__ACTIVITY__
For each line below that holds the word "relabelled", make a copy.
Start of DATA FOR PROCESSING
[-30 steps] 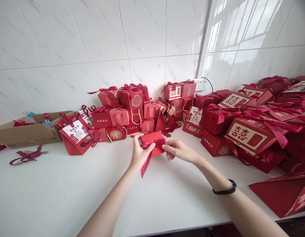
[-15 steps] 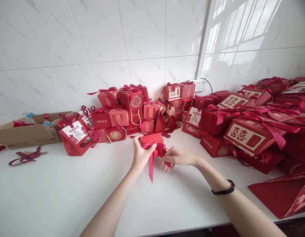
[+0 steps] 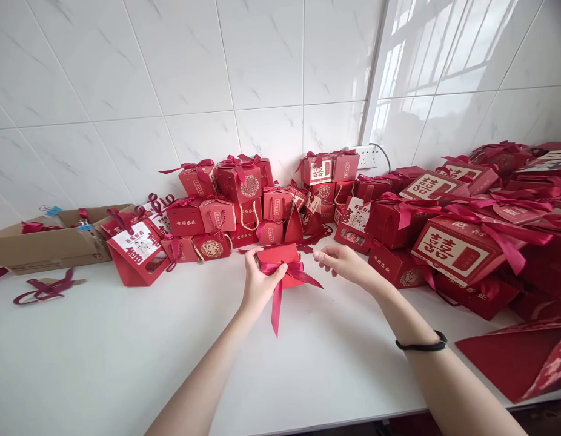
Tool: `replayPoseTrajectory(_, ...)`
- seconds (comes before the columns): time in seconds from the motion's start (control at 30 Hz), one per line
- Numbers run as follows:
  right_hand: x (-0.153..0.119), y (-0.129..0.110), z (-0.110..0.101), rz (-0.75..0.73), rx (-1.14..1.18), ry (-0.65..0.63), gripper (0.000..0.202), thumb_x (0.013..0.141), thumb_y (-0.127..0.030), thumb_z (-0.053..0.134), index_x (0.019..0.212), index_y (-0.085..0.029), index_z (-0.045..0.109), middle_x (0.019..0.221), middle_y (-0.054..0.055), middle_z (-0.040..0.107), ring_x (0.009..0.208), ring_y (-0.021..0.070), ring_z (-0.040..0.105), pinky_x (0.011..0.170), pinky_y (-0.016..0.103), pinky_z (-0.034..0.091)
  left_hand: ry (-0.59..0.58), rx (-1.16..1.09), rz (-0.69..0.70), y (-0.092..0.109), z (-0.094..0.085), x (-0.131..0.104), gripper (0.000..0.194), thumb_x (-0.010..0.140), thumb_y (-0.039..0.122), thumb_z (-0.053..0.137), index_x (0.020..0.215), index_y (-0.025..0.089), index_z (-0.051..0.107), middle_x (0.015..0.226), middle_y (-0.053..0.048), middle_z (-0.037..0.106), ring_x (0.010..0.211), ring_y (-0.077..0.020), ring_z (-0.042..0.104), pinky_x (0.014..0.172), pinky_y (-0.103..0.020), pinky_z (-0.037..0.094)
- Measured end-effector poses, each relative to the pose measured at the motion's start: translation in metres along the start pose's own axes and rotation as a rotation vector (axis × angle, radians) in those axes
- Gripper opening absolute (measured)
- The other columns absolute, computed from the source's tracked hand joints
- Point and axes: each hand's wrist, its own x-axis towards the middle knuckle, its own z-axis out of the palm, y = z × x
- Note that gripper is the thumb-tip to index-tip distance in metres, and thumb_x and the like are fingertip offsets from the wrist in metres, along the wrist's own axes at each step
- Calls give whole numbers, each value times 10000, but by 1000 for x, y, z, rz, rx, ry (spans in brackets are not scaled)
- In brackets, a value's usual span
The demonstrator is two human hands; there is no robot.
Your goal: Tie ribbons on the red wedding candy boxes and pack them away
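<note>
Near the table's middle, a small red gift box (image 3: 289, 254) carries a dark red ribbon (image 3: 285, 270), which crosses its front in a bow-like knot. One ribbon end hangs down in front, and another points right. My left hand (image 3: 258, 283) grips the box's left side, its thumb pressing on the ribbon by the knot. To the right of the box, my right hand (image 3: 346, 264) is in the air with loosely curved fingers. It touches neither box nor ribbon, and I see nothing in it. A black band (image 3: 421, 345) circles the right wrist.
Stacked red gift boxes (image 3: 248, 184) stand along the tiled wall. A larger pile of boxes (image 3: 457, 251) fills the right side. At the left are a cardboard carton (image 3: 57, 257) with blue clips and a loose dark ribbon (image 3: 44, 289). A wall socket (image 3: 368, 157) is behind.
My right hand has let go of the ribbon end and moved up and right, away from the box. That ribbon end now sticks out to the right. My left hand keeps its hold.
</note>
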Motion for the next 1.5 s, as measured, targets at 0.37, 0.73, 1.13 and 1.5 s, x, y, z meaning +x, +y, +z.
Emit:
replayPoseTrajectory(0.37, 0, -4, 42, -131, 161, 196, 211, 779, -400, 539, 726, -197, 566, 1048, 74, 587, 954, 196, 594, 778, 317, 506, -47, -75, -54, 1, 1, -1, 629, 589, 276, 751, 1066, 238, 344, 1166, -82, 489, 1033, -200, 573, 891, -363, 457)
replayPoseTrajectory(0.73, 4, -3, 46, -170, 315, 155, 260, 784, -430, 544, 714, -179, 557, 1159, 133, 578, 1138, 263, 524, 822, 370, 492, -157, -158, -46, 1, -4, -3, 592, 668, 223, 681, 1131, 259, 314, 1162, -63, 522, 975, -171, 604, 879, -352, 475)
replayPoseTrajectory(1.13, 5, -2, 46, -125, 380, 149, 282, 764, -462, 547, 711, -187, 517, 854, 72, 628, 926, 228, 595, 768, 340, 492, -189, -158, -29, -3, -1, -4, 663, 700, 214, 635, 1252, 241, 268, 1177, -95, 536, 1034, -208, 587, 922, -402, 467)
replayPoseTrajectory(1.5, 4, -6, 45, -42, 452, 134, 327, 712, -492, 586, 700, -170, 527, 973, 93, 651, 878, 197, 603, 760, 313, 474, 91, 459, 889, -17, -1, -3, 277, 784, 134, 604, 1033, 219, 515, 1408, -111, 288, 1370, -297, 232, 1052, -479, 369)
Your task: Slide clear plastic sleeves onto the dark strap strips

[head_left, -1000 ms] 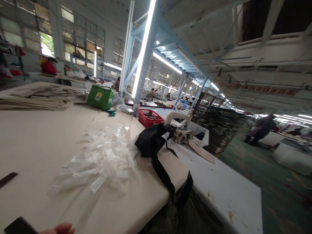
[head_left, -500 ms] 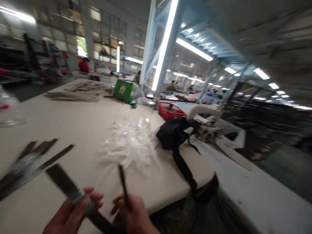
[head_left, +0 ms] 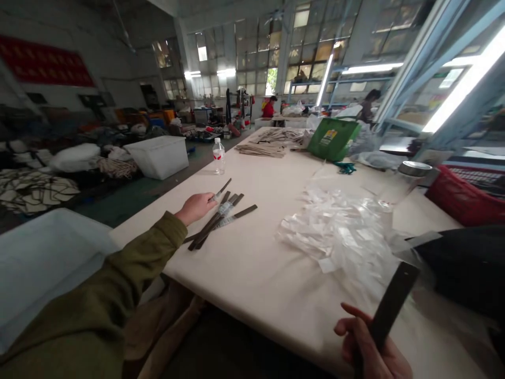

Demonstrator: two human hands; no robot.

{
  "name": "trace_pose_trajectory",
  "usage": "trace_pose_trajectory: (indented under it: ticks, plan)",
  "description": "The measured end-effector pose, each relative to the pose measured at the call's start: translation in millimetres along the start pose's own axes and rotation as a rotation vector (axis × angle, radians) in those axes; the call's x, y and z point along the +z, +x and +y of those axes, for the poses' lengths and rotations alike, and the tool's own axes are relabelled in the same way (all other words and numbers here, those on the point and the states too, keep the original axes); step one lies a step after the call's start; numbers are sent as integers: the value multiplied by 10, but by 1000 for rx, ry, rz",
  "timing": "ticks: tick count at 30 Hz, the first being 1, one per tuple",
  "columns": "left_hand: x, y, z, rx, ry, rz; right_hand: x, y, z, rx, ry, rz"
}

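Note:
My left hand [head_left: 196, 207] reaches over the table at left, its fingers closed on the end of a dark strip with a clear wrapping [head_left: 224, 188]. Beside it lies a small pile of dark flat strips [head_left: 209, 227], some with clear bands around their middles. Low at the right, my right hand [head_left: 369, 342] grips a dark flat strip [head_left: 394, 305] that points up and to the right. Crumpled clear plastic pieces [head_left: 347, 231] are heaped beyond my right hand.
A plastic bottle [head_left: 218, 158] stands at the table's left edge. Further back are beige strips [head_left: 262, 149] and a green bag [head_left: 333, 138]. A red basket [head_left: 465, 195] and a jar [head_left: 406, 181] are at right. White bins [head_left: 160, 157] stand left of the table.
The view has swung left. My left hand has moved away from my right, out to the strip pile. My right hand still holds a dark strip.

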State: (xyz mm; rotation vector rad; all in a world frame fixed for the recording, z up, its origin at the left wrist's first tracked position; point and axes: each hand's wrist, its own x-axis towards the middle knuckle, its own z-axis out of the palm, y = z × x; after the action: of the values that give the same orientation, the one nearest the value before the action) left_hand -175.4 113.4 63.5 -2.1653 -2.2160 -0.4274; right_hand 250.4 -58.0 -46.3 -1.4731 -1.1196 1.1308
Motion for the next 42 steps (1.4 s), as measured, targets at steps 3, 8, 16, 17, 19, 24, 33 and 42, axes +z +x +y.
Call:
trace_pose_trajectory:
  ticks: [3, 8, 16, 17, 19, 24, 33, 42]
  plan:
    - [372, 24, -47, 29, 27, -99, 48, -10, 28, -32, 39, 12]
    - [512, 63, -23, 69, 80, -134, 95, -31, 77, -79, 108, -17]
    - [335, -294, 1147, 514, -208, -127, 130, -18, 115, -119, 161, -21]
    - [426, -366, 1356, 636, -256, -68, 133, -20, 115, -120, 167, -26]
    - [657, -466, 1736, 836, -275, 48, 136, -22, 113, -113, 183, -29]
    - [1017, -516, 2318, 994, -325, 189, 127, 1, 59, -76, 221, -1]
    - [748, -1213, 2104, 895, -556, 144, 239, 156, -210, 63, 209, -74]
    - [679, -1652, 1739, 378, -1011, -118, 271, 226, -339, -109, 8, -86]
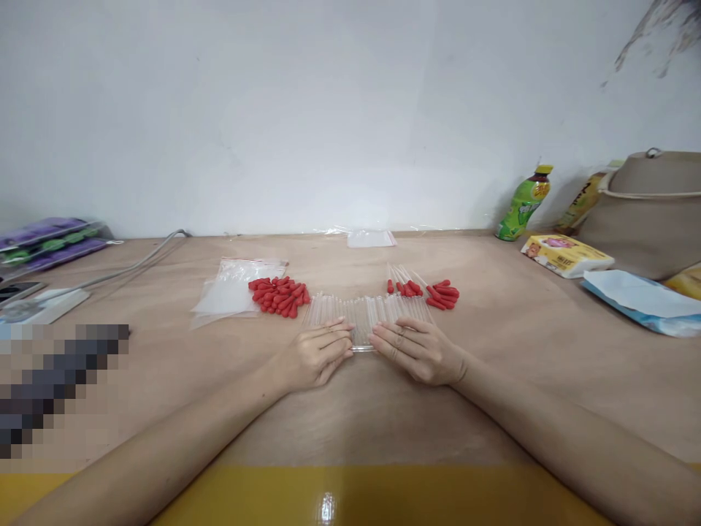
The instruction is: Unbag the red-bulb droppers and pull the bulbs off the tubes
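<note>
A row of thin clear tubes point(360, 314) lies side by side on the table, and both my hands rest on it. My left hand point(320, 353) covers the row's left part with its fingers stretched out flat. On the right part lies my right hand point(416, 349), fingers also extended and flat. Between the hands, a clear crosswise edge or rod point(364, 349) shows at the near end of the tubes. A heap of red rubber bulbs point(280, 296) sits beyond my left hand. Beyond the right one are more red bulbs point(445, 294), several with thin clear stems point(404, 274). My palms hide some tubes.
Clear plastic bags point(227, 288) lie left of the red heap, another small bag point(369, 238) by the wall. At left are purple packs point(52, 241) and a cable point(136, 263). At right stand a green bottle point(524, 204), a tissue pack point(567, 256), a blue-white packet point(638, 299) and a hat-like object point(640, 226).
</note>
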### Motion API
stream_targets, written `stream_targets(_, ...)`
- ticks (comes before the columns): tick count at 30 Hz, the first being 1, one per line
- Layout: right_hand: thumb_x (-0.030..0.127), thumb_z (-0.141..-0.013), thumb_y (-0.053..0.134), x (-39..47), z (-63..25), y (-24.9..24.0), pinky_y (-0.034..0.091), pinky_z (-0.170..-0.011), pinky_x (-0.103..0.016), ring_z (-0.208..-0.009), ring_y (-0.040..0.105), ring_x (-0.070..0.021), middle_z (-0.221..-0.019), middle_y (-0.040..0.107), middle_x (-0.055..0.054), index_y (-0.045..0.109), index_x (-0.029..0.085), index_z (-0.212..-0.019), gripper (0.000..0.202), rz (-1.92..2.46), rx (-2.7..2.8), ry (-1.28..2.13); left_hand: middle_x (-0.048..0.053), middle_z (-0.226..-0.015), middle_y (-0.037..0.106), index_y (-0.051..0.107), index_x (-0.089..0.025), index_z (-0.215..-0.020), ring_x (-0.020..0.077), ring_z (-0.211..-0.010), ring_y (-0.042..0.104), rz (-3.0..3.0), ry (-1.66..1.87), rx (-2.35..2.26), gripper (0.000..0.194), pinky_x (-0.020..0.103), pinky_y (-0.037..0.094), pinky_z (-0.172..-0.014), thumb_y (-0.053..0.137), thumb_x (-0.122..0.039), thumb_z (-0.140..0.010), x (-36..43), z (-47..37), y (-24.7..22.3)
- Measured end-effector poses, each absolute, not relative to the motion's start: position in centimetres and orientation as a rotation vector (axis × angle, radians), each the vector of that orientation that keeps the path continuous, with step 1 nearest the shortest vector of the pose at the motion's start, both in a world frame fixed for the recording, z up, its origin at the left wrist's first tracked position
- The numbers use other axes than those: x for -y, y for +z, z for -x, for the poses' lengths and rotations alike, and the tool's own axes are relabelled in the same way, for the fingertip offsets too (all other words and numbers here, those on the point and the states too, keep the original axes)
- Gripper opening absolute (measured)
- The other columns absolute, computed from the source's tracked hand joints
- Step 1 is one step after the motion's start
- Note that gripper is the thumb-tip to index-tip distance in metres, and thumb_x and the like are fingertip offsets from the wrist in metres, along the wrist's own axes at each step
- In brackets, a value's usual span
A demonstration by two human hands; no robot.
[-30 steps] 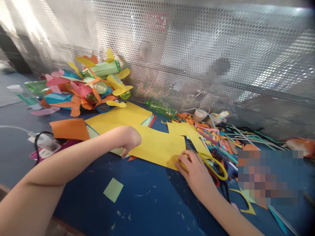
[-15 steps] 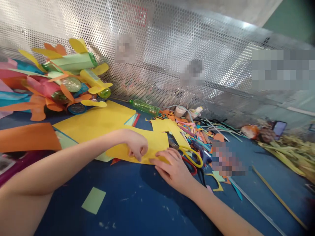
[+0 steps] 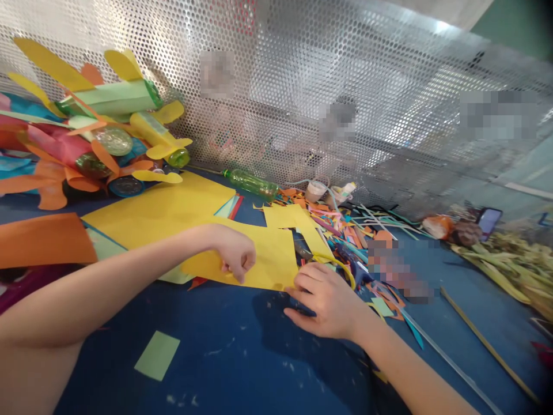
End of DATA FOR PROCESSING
__ANSWER TO THIS PROBLEM__
  "description": "The measured end-effector pose, each relative to the pose measured at the call's start: translation in millimetres along the start pose's own axes and rotation as a rotation vector (axis × angle, radians) in those axes; the call's x, y and z point along the +z, +x and +y of those axes, for the poses' lengths and rotations alike, and the tool's own axes are relabelled in the same way (all other words and numbers here, those on the point and the states too, keep the original axes); step one lies a step after the call's start; numbers are sent as integers: the value multiplied by 10, but by 1000 for rx, ry, rz",
- The numbers use other axes than those: x for -y, y for +z, z for -x, for the poses' lengths and rotations alike, and the tool's own axes are relabelled in the same way, for the fingertip offsets too (all other words and numbers here, those on the point and the states too, keep the original axes)

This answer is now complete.